A red seal pressed the left corner of the paper, the shape of a sophisticated
L
. The oddest part about the job advertisement is that I’d always been made to believe that witches never associated with Ordinaries. There are whispers that those who get too close to the coven wall are never seen again. What use would they have for an Ordinary if they can spell magic as they please? It’s suspect for obvious reasons, but I’m desperate enough to inquire anyhow.

“You’re a lunatic,” a freckled, toothless man had slurred yesterday when I told him he could have my bed. “They’re probably cannibals,” he said as I’d taken my leave. “They’ll likely chop you to bits and use your bones to flavor their soup. Whatever happens there, you’ll never come back. Nobody ever does.”

Well, what would it matter when there’s no one to miss me? Without references, employment is almost unattainable. Besides, there are worse things than the prospect of death. Like sleeping in a room full of people who’d cut you open for two pieces of silver. Like smelling of piss, because you’re surrounded by those who relieve themselves on the side of your bedpost instead of looking for a pot. I could use work and a regular meal, and I’d take it even from unnatural beings. If it meant my food came without flies in it and my clothes didn’t have a chicken coop odor anymore, I’d probably be a stableman for the devil himself.

As I readjust the strap of my bag on my shoulder, I can feel the steepening incline of the narrowing roadway. The trees bend down over the dusty path, and I almost have to crouch to avoid my hat catching in the branches. The branches might as well be rearing snakes—the way the foliage coils over me. My shirt hugs my sweaty skin, and although the sun beats down through the gaps of snarled trees, I shiver.

Other than stopping at a stream to wash my face and satisfy my thirst, I’ve walked at a steady pace up the northern road all day. Wild thoughts gnaw at my brain. If I had anything to live for I might have turned back by now. They speak in evil tongues and cast binding enchantments. The men supposedly drink the blood of creatures with wings and skin lambs alive rather than waiting for the wool to spell a winter coat.
Or so I’ve heard
. Their woman are said to be able to tell the future misfortunes of Ordinaries too—to know all wars and diseases to come.

A gurgling fills my ribs, and I’m forced to eat the last of the biscuit that crumbled in my pocket. Hiking upward, I feel some relief at the trail widening again. I stop at the top of the hill, surprised to see I’m about to descend into an open green field. A wall as black and smooth as obsidian cuts across the wildflowers and high grass. It’s a handsome view. If the twisting stony mountain beyond the wall didn’t sway so inexplicably to one side, I’d dare to say my fears are unfounded.

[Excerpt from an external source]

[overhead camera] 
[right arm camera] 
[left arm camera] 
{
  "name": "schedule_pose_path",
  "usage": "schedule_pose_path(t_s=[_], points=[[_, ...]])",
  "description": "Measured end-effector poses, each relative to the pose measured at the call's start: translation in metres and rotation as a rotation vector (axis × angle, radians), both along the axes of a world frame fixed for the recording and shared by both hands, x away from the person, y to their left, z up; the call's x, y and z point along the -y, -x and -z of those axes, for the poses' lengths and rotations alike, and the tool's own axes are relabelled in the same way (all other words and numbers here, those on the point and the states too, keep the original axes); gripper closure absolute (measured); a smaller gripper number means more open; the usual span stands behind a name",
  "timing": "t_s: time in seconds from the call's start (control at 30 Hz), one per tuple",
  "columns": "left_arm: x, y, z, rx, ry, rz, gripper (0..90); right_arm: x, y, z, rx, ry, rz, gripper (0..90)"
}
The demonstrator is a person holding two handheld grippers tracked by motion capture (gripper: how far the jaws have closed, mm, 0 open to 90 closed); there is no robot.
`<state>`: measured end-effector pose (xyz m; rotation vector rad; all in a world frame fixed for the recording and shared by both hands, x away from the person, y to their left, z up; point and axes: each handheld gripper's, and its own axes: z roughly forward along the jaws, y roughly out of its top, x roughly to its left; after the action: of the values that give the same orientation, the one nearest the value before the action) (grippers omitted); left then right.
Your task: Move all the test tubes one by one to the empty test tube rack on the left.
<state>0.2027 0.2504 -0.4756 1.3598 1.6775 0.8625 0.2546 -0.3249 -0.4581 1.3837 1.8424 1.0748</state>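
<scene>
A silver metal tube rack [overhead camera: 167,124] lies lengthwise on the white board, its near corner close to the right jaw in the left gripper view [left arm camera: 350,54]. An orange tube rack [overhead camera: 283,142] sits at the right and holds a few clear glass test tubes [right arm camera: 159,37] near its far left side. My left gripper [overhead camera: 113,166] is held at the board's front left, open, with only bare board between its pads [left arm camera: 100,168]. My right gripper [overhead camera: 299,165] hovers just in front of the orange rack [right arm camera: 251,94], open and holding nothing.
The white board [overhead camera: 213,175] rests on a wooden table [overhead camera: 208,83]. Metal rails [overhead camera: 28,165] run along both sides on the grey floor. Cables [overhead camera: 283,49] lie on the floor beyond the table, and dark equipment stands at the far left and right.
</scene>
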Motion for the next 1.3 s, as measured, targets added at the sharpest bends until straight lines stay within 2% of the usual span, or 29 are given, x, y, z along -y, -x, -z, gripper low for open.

I pull the battered piece of paper out of the sack, trying to iron the creases from it on my knee. With a deep breath, I trudge down the hillside. A polished metal door reflects blinding light ahead of me, something that I’m positive wasn’t there moments before.
It was just a continuous black wall, wasn’t it?
Stepping carefully through the tall grass, I don’t want to be responsible for altering a thing. I feel as if I’ve been scribbled into a dream—a perfect landscape—and one that will turn to a nightmare should I disturb even a flower.